Schemas

Iceberg schemas define the structure of table data with strong typing and support for complex nested structures. Unlike traditional table formats, Iceberg tracks columns by unique IDs rather than names or positions, enabling safe schema evolution.

Schema Structure

A schema is a list of named columns with types. The top-level schema is a struct type, and each field has:

Name - the column name
Field ID - a unique integer ID (never reused)
Type - primitive or nested type
Required/Optional - whether values can be null
Doc - optional documentation string
Default values - initial and write defaults (v3+)

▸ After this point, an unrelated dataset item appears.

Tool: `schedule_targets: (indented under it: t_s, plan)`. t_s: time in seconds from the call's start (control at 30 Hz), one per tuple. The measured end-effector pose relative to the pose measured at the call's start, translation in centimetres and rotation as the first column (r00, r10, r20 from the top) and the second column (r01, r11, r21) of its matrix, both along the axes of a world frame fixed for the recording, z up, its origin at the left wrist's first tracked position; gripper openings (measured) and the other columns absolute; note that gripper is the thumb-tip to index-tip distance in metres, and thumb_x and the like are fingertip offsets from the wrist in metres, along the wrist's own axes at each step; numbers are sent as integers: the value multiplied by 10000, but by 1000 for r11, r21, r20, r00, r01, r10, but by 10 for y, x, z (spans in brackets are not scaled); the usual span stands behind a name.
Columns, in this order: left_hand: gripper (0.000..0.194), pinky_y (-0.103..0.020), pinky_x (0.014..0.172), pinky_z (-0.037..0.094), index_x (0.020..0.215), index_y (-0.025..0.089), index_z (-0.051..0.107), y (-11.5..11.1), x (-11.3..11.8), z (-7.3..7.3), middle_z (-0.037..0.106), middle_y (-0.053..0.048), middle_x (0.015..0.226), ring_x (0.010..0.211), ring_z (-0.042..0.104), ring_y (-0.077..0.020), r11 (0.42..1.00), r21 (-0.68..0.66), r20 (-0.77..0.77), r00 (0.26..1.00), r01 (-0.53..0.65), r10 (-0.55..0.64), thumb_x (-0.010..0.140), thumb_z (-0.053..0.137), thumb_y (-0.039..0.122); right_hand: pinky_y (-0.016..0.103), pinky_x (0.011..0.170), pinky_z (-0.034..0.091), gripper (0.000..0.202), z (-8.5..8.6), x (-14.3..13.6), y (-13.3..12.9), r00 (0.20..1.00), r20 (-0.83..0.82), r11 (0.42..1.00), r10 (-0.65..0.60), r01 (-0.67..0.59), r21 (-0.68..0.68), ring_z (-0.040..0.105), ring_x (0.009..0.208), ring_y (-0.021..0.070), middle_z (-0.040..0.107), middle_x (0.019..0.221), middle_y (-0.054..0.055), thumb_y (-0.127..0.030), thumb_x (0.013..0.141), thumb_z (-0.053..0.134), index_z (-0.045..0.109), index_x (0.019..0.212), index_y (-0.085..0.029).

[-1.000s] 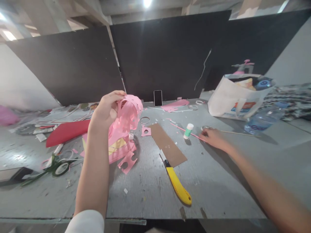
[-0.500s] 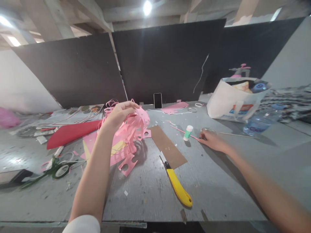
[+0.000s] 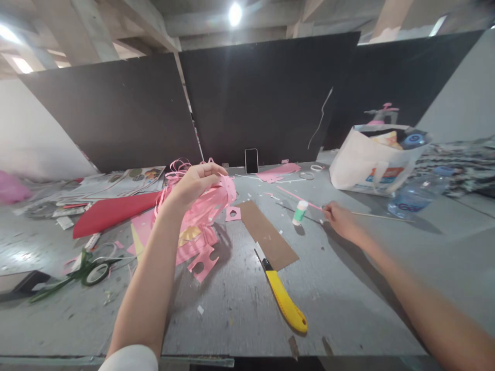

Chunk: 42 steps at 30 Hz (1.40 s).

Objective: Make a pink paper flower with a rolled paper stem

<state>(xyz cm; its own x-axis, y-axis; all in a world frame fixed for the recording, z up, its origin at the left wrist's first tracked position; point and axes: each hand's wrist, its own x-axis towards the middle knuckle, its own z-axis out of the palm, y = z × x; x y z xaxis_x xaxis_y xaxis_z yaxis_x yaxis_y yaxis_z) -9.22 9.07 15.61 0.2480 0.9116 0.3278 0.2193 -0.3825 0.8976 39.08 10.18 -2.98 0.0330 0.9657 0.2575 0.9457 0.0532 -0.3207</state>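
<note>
My left hand (image 3: 199, 183) is closed over a bunch of cut pink paper strips (image 3: 211, 203), its fingers curled across the top; the thumb side hides part of the grip. Looped strips spill out behind the wrist. In my right hand (image 3: 338, 219) the fingertips pinch one end of a thin pink stick (image 3: 296, 195), which is raised above the table and casts a shadow beneath it. Close by stands a glue stick (image 3: 300, 213) with a white cap and green label. A thin wooden stick (image 3: 382, 216) lies to the right of that hand.
A yellow utility knife (image 3: 286, 301) lies with its blade out over brown cardboard (image 3: 266, 232). Green-handled scissors (image 3: 83, 273) and red paper (image 3: 116, 214) are at left. A phone (image 3: 251, 161) leans at the back; a white bag (image 3: 359, 159) and plastic bottle (image 3: 415, 196) stand right.
My right hand has moved slightly right and lifted the pink stick off the table. My left hand has shifted a little right, and the strips under it have changed shape.
</note>
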Motion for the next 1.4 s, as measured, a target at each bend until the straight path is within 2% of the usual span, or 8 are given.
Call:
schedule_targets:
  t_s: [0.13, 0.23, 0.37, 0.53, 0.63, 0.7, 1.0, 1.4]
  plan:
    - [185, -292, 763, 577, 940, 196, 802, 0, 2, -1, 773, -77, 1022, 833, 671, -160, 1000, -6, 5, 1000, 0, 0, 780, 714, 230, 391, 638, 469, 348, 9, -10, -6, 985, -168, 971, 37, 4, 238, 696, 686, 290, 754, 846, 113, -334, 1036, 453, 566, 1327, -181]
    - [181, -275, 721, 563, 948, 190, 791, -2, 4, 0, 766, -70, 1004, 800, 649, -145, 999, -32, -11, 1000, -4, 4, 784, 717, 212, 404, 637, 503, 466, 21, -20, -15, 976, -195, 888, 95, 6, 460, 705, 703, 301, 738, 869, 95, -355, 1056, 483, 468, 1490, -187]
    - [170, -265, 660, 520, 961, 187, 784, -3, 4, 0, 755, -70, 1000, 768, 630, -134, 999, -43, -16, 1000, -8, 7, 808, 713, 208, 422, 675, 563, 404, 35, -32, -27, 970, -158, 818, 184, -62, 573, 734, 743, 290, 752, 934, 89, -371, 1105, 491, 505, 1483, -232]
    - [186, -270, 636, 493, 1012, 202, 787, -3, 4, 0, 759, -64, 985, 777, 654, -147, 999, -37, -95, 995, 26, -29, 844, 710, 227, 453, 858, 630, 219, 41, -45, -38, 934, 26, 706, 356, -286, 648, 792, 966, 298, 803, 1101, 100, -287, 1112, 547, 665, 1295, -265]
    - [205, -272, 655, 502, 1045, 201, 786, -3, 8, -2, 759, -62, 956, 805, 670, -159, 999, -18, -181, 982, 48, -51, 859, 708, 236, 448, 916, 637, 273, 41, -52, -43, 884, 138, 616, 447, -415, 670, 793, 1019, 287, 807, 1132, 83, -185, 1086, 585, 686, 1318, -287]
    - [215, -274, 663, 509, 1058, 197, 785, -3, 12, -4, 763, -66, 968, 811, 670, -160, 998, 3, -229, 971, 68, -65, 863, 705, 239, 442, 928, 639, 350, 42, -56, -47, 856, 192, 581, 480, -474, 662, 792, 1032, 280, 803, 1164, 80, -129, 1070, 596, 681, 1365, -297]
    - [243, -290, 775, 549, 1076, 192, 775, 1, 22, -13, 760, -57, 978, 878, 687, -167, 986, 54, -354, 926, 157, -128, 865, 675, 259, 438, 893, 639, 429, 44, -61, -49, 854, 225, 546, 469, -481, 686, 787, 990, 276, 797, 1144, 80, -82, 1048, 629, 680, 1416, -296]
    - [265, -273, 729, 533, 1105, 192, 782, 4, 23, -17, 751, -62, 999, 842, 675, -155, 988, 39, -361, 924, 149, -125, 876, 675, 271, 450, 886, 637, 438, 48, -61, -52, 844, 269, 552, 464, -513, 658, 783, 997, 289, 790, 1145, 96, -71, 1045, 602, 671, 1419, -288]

// Example: Creating a schema with the Java API
Schema schema = new Schema(
  required(1, "id", Types.LongType.get()),
  optional(2, "data", Types.StringType.get()),
  required(3, "timestamp", Types.TimestampType.withoutZone()),
  optional(4, "metadata", Types.StructType.of(
    optional(5, "key", Types.StringType.get()),
    optional(6, "value", Types.StringType.get())
  ))
);

Primitive Types

Iceberg supports a rich set of primitive types:

Numeric Types

boolean - True or false
int - 32-bit signed integers (can promote to long)
long - 64-bit signed integers
float - 32-bit IEEE 754 floating point (can promote to double)
double - 64-bit IEEE 754 floating point
decimal(P,S) - Fixed-point decimal with precision P and scale S (max precision 38)

Date and Time Types

date - Calendar date without timezone or time
time - Time of day without date or timezone (microsecond precision)
timestamp - Timestamp without timezone (microsecond precision)
timestamptz - Timestamp with timezone (stored as UTC, microsecond precision)
timestamp_ns - Timestamp without timezone (nanosecond precision, v3+)
timestamptz_ns - Timestamp with timezone (nanosecond precision, v3+)

String and Binary Types

string - Arbitrary-length UTF-8 encoded character sequences
uuid - Universally unique identifiers (stored as 16-byte fixed)
fixed(L) - Fixed-length byte array of length L
binary - Arbitrary-length byte array

Special Types (v3+)

variant - Semi-structured JSON-like data with flexible schema
geometry(C) - Geospatial features with linear edge interpolation
geography(C, A) - Geospatial features with specified edge algorithm
unknown - Placeholder type for undetermined columns (must be optional)

Nested Types

Iceberg supports three nested types:

Structs

A struct is a tuple of typed, named fields:

// Example: Nested struct type
Types.StructType.of(
  required(1, "latitude", Types.DoubleType.get()),
  required(2, "longitude", Types.DoubleType.get()),
  optional(3, "elevation", Types.FloatType.get())
)

Each field in a struct:

Has a unique field ID
Can be required or optional
Can be any type (including other structs)
Can have a default value (v3+)

Lists

A list is a collection of values with a single element type:

// Example: List type
Types.ListType.ofOptional(
  4, // element field ID
  Types.StringType.get() // element type
)

List elements:

Have a unique field ID for the element
Can be required or optional
Can be any type (including nested types)

Maps

A map is a collection of key-value pairs:

// Example: Map type
Types.MapType.ofOptional(
  5, // key field ID
  6, // value field ID  
  Types.StringType.get(), // key type
  Types.IntegerType.get() // value type
)

Map keys are always required, while values can be optional. Both keys and values can be any type.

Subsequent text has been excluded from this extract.